Devais-je m’attendre à ce que l’écriture devienne acte de résistance quand j’ai décidé de prendre la plume pour tuer le temps du premier confinement, entamant un journal qui très vite se muerait en chroniques d’une épidémie, critiques de la situation sanitaire et de ses conséquences sur notre quotidien et nos libertés ?

Capituler, fuir, obéir, reculer, se rendre. Autant de termes qui éveillent un sentiment de lutte et de révolte, émotion mêlée de dégoût et de mépris face auxquels se dresse un seul mot : résister. Résister à une forme insidieuse de totalitarisme. Résister à la bêtise.

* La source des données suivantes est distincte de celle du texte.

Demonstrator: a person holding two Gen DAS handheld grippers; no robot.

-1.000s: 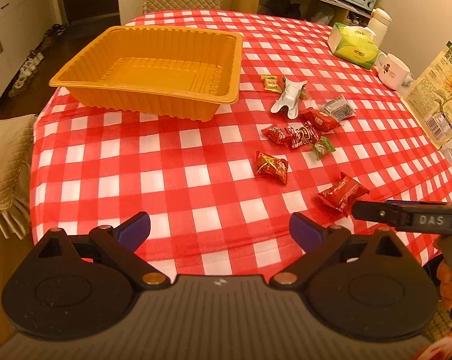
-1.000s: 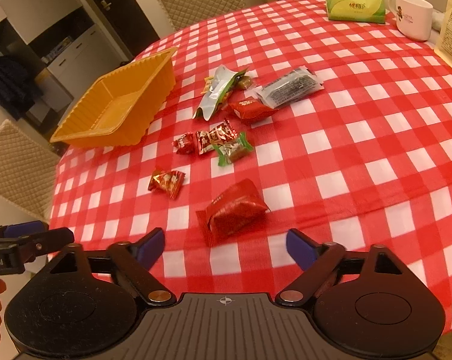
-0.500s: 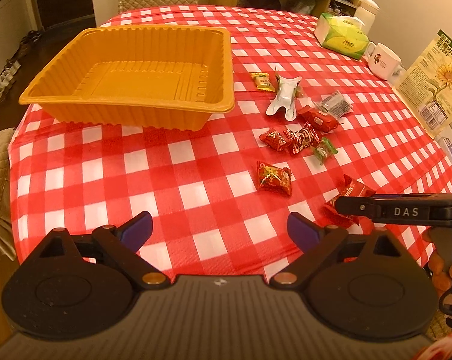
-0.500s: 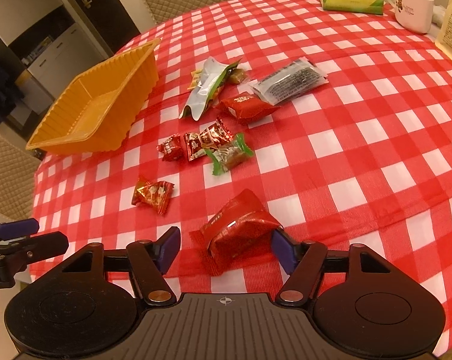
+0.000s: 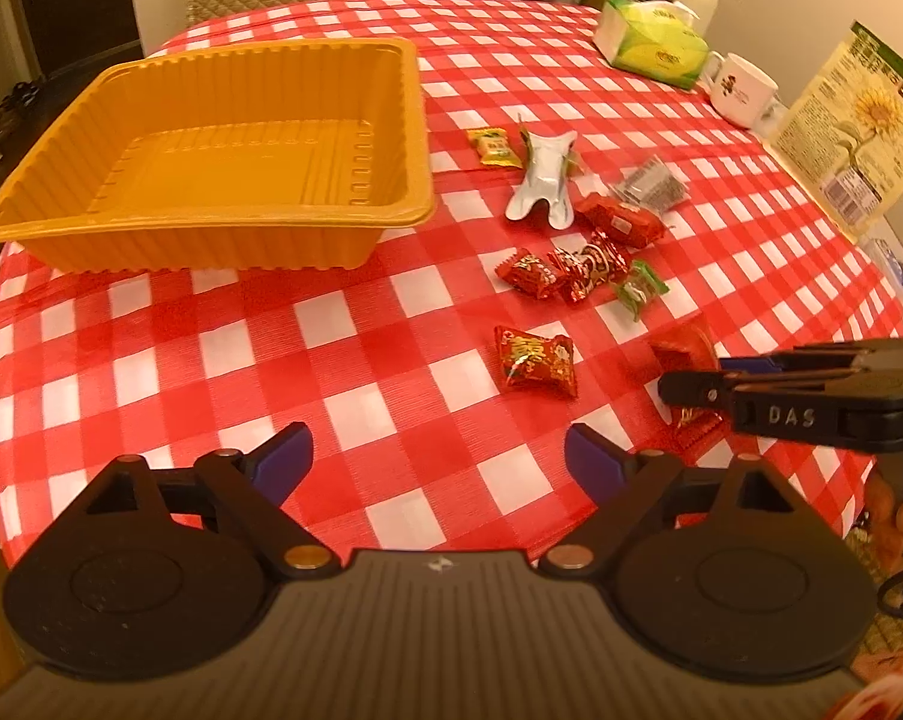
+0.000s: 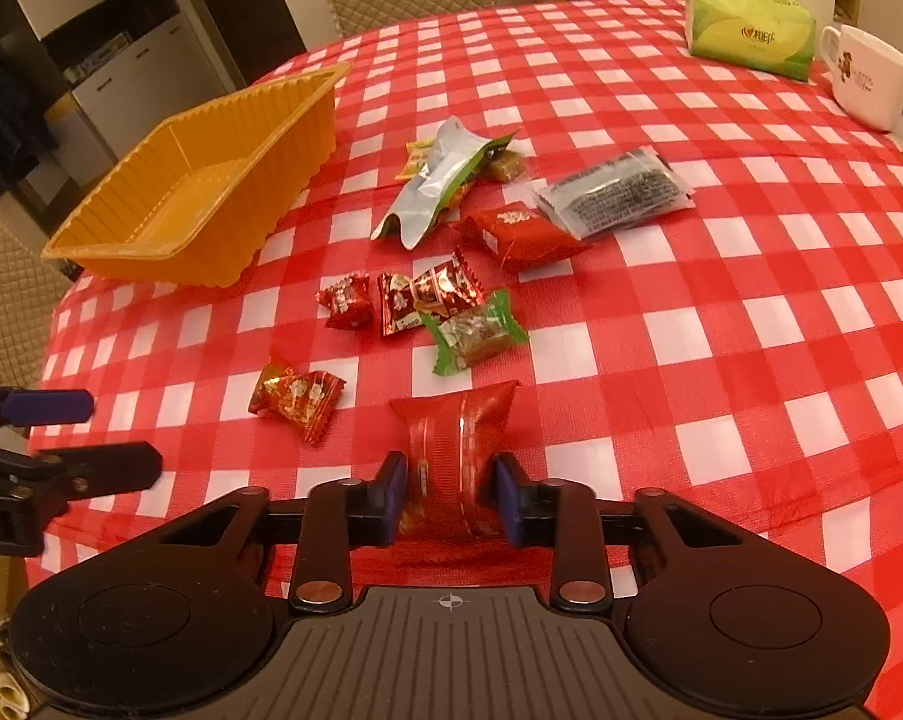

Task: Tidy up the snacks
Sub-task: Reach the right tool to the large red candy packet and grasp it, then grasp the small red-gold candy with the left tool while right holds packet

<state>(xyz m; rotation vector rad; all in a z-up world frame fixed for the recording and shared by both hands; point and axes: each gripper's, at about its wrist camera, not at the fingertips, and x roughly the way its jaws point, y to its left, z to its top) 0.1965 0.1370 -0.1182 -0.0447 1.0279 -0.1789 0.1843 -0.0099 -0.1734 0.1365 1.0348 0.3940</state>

Etait-ce aussi simple ? Etait-il suffisant de crier haro sur la sottise ? Il suffirait de décrire le réel, de faire confiance à Hegel : la rationalité nous sauverait. La réalité est tout autre. Nous plongions dans une  dystopie inédite qui voyait l’état providence finir de s’effondrer au profit des lobbies et de la doctrine néo-libérale. Une doxa nouvelle voyait le jour, mêlée de novlangue et de pseudo scientisme, sourde aux critiques et aux discours contradictoires. Le cirque médiatique s’emballait,   oscillant entre propagande et clientélisme de la peur. La censure s’invitait partout, en particulier sur les réseaux sociaux.

Nous n’habitions plus Paris, Nantes ou Marseille : nous vivions à Wuhan. Face à la sidération et l’hébétude, que faire d’autre sinon décrire le réel ? Ce qui n’était qu’intuition devenait certitude à mesure que les paroles dissidentes se libéraient. Révélations certes éphémères : le doute seul permet d’assoir la connaissance.

Ecrire, c’est résister. Je ne supportais plus le monde dans lequel je vivais, j’en inventais un autre entre souvenirs anciens et lointaines chimères, projetant ma propre histoire sur un univers imaginaire et onirique où l’auteur et ses doubles improvisent une chorégraphie inattendue, étrange comédie au sort incertain qui mélange le temps à la géographie des lieux. Le temps, c’est à dire la mémoire, anamnèse qui semble ranimer un passé disparu alors qu’elle ne fait que produire un récit qui se nourrit de réminiscences qui ont oublié depuis longtemps les endroits qu’elles croyaient dépeindre.